» **ASSIGNMENT**:
Could you return every line of the material that contains the word "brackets"?

» **DATA EXCERPT**:
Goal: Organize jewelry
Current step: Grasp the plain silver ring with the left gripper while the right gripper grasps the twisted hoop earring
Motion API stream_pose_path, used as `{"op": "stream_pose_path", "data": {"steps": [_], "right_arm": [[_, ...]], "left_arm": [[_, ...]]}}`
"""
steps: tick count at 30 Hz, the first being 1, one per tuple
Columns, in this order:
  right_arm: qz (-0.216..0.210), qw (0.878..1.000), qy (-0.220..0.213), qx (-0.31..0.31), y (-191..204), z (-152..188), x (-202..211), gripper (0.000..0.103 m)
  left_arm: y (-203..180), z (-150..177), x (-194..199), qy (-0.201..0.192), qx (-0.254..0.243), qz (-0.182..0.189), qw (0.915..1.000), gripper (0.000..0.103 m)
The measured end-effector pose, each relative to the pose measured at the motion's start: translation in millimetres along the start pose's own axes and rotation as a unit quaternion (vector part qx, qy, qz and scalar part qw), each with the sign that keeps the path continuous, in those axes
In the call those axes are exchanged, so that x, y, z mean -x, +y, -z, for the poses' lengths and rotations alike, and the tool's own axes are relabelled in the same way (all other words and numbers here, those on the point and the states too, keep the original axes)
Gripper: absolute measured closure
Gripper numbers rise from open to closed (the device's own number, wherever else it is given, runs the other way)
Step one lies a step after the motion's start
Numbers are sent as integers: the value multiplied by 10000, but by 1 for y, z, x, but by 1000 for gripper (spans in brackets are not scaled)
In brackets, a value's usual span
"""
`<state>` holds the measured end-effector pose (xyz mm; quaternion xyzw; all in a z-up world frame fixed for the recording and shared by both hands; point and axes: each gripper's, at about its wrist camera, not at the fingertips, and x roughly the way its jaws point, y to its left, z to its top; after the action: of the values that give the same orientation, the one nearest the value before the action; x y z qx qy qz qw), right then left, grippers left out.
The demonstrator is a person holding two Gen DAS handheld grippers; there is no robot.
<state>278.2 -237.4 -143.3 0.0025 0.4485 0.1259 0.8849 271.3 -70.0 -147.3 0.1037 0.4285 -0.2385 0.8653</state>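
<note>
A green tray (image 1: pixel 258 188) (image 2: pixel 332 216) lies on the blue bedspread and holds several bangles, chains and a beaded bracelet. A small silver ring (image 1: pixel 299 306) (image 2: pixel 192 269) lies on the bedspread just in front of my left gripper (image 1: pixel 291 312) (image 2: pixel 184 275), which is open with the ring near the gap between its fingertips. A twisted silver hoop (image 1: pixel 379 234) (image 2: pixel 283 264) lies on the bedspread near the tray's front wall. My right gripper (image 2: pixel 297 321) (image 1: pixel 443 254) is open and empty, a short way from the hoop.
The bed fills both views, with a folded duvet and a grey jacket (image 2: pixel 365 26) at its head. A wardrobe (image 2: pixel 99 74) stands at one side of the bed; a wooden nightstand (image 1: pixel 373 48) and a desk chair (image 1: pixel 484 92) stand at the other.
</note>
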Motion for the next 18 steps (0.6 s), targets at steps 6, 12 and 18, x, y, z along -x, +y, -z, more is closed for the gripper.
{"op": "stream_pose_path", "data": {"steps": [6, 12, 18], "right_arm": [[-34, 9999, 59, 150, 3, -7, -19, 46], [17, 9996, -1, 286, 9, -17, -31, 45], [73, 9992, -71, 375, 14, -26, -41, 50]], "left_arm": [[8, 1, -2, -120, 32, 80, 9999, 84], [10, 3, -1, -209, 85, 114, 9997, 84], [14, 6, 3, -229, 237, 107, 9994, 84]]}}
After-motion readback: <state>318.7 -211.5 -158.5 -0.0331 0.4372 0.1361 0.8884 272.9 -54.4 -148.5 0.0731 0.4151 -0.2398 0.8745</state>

» **WRITTEN ANSWER**:
Numbers are sent as integers: the value multiplied by 10000, but by 1 for y, z, x, but by 1000 for gripper (spans in brackets are not scaled)
In brackets, a value's usual span

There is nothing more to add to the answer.